Comme l’évoquent les détracteurs du Canada des 100 millions, peu importe la robustesse culturelle de la société hôte, l’accueil d’autant de gens poserait des défis d’intégration. Qui plus est, une telle vague accentuerait incontestablement la pression exercée sur les services, les infrastructures et le logement, et ce, alors que nous peinons déjà à subvenir aux besoins. En ce sens, force est de constater que la croissance arbitraire n’équivaut en rien à la croissance naturelle, que nous devrions privilégier.

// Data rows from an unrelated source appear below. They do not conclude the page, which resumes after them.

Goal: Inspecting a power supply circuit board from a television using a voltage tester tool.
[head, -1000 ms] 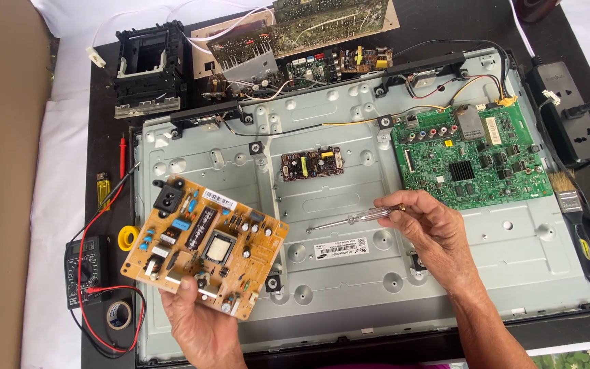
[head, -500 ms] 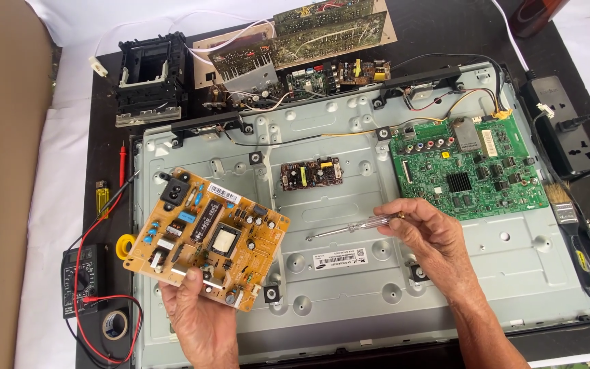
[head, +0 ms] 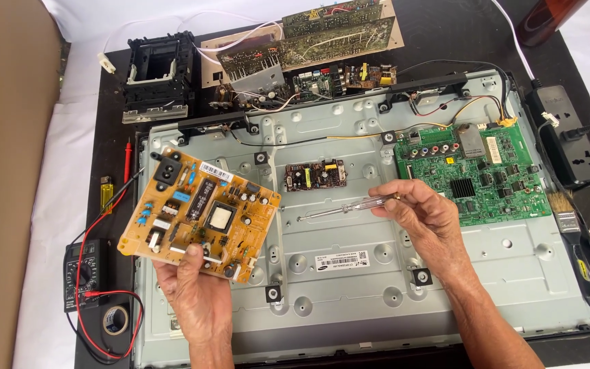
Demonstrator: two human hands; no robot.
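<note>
Two hands busy: left hand [head: 196, 294] fingers pinch tan power supply board [head: 199, 213] edge; right hand [head: 426, 219] fingers grip clear-handled screwdriver [head: 349, 207] over metal TV chassis [head: 377, 294].

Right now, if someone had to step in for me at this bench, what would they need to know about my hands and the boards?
Left hand: holds the yellow circuit board by its near edge, lifted and tilted over the left side of the grey metal back panel.
Right hand: holds a clear-handled screwdriver, tip pointing left toward the yellow board, above the panel.
Still on the panel: a small board at centre and a green board at right, wires attached.
Done: yellow board is off the panel.
Left: whether the other boards are loose cannot be told.
Meter with red leads sits at left.
</note>
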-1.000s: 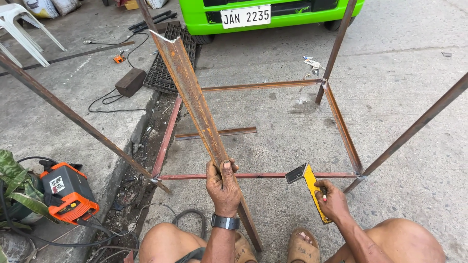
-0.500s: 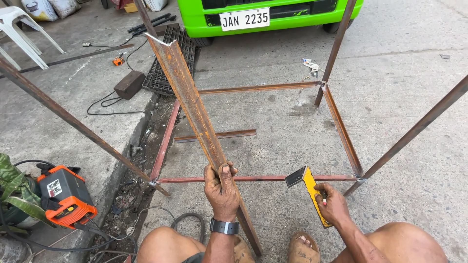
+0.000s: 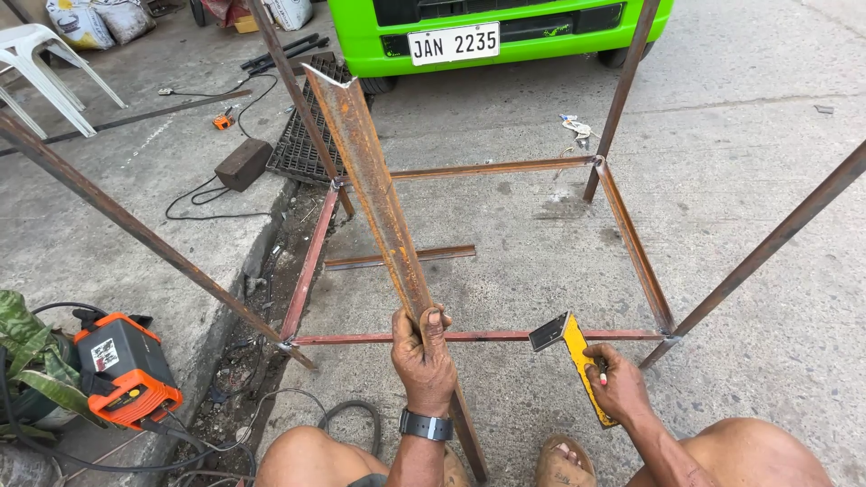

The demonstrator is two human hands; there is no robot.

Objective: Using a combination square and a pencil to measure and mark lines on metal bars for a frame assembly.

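The rusty angle bar (image 3: 374,194) leans up across the square frame (image 3: 631,243), my left hand (image 3: 424,356) clamped around its lower part. My right hand (image 3: 618,388) grips a yellow-handled hammer (image 3: 568,347) just over the near rail. The frame's four rails and uprights look joined already; this rough, flaking bar is still loose.

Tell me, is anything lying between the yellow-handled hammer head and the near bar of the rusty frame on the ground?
Nothing visible is. The hammer, held in the right hand, has its head just over the near bar with no object between. The left hand holds the long angle iron off to the side.
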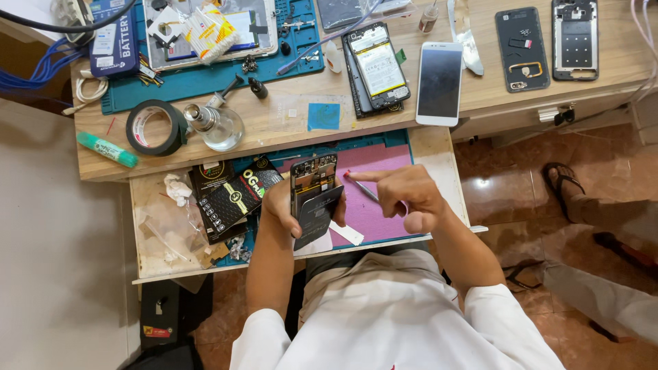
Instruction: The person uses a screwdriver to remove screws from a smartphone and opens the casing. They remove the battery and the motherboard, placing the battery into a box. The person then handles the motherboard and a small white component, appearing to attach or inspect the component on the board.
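Your left hand [277, 209] is clamped round an opened black smartphone with its back cover off and circuit board showing [313, 179], held upright-ish over the pulled-out drawer lined w/ a pink mat [384, 161]; a dark flat rectangular panel [317, 218] leans against the phone's lower half, inside the same grip. Your right hand [410, 199] sits just right of the phone, index finger stretched toward its upper right edge, other fingers curled in on a thin grey metal tool [365, 191] whose tip points at the phone. Can't tell if fingertip touches the phone frame. Left of your left hand, touching distance: black flat cardboard packets w/ gold print [229, 195], then crumpled white tissue [177, 188] further left in the drawer. Below right hand, a small white strip [347, 233] lies on the mat edge. Beyond both hands, on the wooden counter [274, 123]: a white smartphone face up [439, 83], an open black phone w/ battery exposed [378, 67], a black tape roll [156, 127] and a clear glass spirit burner [218, 125], well apart from your hands.
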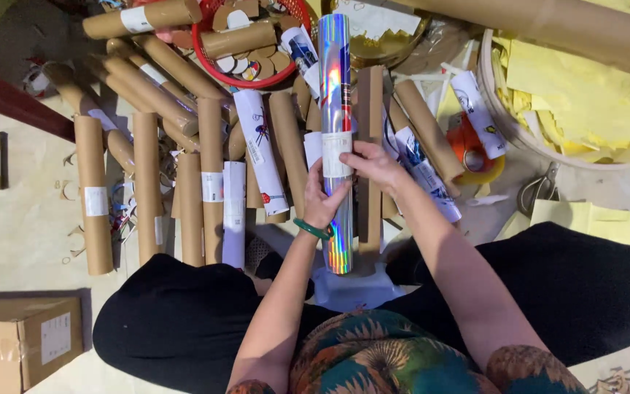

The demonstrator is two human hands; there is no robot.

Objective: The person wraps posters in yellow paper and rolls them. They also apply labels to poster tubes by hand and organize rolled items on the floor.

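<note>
A long shiny holographic tube [335,80] stands in front of me, with a white label [335,155] around its middle. My left hand [324,203], with a green bangle [310,229] on the wrist, grips the tube just below the label. My right hand [375,164] presses on the label's right edge from the side. Behind the tube lie many brown cardboard tubes [211,182], some with white labels or printed wrappers [260,149].
A red basket [209,58] of round cardboard discs sits at the back. A round tub [491,109] of yellow paper scraps stands at the right, an orange tape roll [475,157] beside it. A cardboard box [20,339] is at the lower left. Scissors [541,191] lie right.
</note>
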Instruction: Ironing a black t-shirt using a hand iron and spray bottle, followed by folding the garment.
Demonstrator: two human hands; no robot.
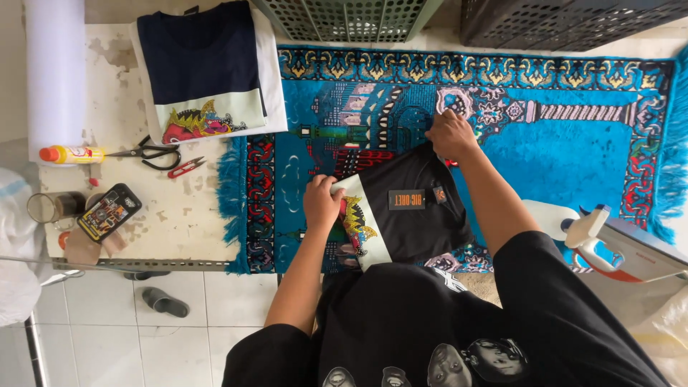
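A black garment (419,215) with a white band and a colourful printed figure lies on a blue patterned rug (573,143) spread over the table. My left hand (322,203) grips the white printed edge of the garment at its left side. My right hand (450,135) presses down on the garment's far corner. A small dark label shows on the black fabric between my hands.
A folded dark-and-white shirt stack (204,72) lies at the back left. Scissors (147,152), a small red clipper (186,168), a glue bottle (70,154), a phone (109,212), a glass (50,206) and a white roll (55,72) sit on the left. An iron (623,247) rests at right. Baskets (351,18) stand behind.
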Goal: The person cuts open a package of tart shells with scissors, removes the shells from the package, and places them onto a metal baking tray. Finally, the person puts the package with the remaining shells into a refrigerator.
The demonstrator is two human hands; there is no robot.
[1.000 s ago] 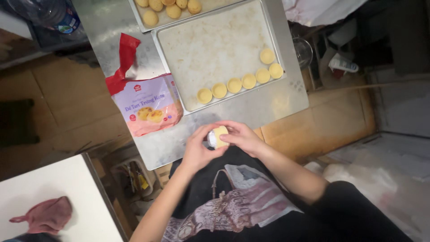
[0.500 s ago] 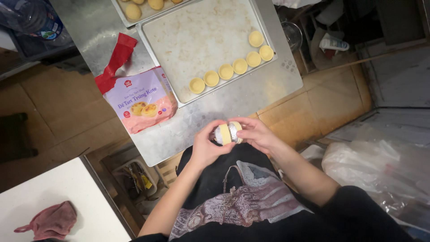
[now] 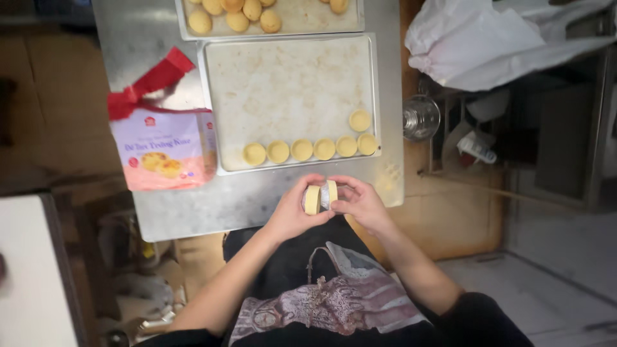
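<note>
My left hand (image 3: 290, 215) holds a pale yellow tart shell (image 3: 312, 200) on edge at the near edge of the steel table (image 3: 193, 205). My right hand (image 3: 360, 202) grips a silver foil cup (image 3: 329, 195) pressed against that shell. Just beyond my hands lies a large floured baking tray (image 3: 289, 90) with several round tart shells (image 3: 302, 150) lined along its near edge and one more (image 3: 360, 120) at the right.
A pink and white bag of tart shells (image 3: 164, 154) with a red top lies left of the tray. A second tray (image 3: 270, 16) with several golden pastries sits farther back. A glass jar (image 3: 421, 117) and white plastic bags (image 3: 501, 45) are off the table's right side.
My hands have stayed together at the table's near edge; the shell and foil cup have been turned on edge and are being parted. The view shifted slightly.
</note>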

Cependant, la question de la natalité constitue un sujet passé sous silence, voire tabou. À preuve, l’annonce d’une baisse de 4200 naissances n’a curieusement fait sourciller personne. Il faut dire que le mythe de la surpopulation est solidement ancré. La crainte que la planète ne puisse pas supporter la croissance démographique est largement répandue chez les jeunes. Or, cette crainte apparaît aujourd’hui infondée et délétère puisque les données indiquent que nous basculons plutôt vers une implosion démographique. Celle-ci entraînera des bouleversements auxquels nous sommes mal préparés. Dans ce contexte, nous devons entamer une sérieuse réflexion sur la natalité, le travail et le vieillissement.

Le Québec peut se targuer d’avoir mis en place d’excellentes mesures de conciliation emploi-famille. Bien que perfectibles, le RQAP et le réseau de CPE améliorent grandement la vie des parents. Le premier pourrait d’ailleurs être prolongé pour les familles n’ayant pas accès au second. Cela dit, ce genre de politiques ne revêt pas d’impact notoire sur le taux de fécondité. Malgré tout, l’État sera toujours cantonné à ce rôle de soutien, car les femmes se montrent, à juste titre, allergiques à toute forme de diktat reproductif.

À cet effet, le documentaire Birth Gap bouscule les idées reçues. Les données indiquent que la chute draconienne de la fécondité dans les pays développés ne serait pas liée à la proportion de personnes qui choisissent de ne pas enfanter ou au nombre d’enfants par famille, qui sont tous deux demeurés stables. La chute serait plutôt attribuable au phénomène que le documentariste nomme l’infertilité involontaire. Plusieurs facteurs l’expliquent. Le premier concerne la tendance séculaire à repousser l’âge de la conception. Depuis des décennies, filles et garçons sont élevés avec les mêmes objectifs individuels : prioriser les études, qui ne cessent de s’allonger, et l’avancement professionnel. Ce faisant, nous nions certaines réalités biologiques auxquelles nos filles devraient être éveillées afin de prendre des décisions éclairées. Les perturbateurs endocriniens jouent également un rôle qui mériterait d’être élucidé et prévenu. Enfin, la hausse fulgurante de l’isolement et du célibat constitue un facteur déterminant, tristement négligé. La multiplication des activités sociales vouées aux jeunes pourrait contrer cette atomisation.

Nous l’avons constaté, l’inversion de la pyramide démographique accélère les pénuries. Le gouvernement réagit bien : l’encadrement du travail des enfants et la réforme de l’aide sociale doivent être salués. Immanquablement, Québec devra rendre le travail encore plus fiscalement attrayant. Les modifications à la RRQ représentent une bonne mesure pour inciter les retraités à revenir sur le marché de l’emploi. La flexibilité et l’efficience seront les mots d’ordre.

Enfin, nos sociétés vieillissantes devront adapter leurs milieux de vie et décupler l’offre de loisirs pour garder nos aînés heureux et en santé. Le soutien accru aux proches aidants, l’autorisation des logements bigénérationnels et l’hospitalisation à domicile constituent des chantiers essentiels, car les places institutionnelles viendront irrémédiablement à manquer.

La dépopulation mettra notre filet social à l’épreuve. Seule la revitalisation du tissu social pourra la contrebalancer.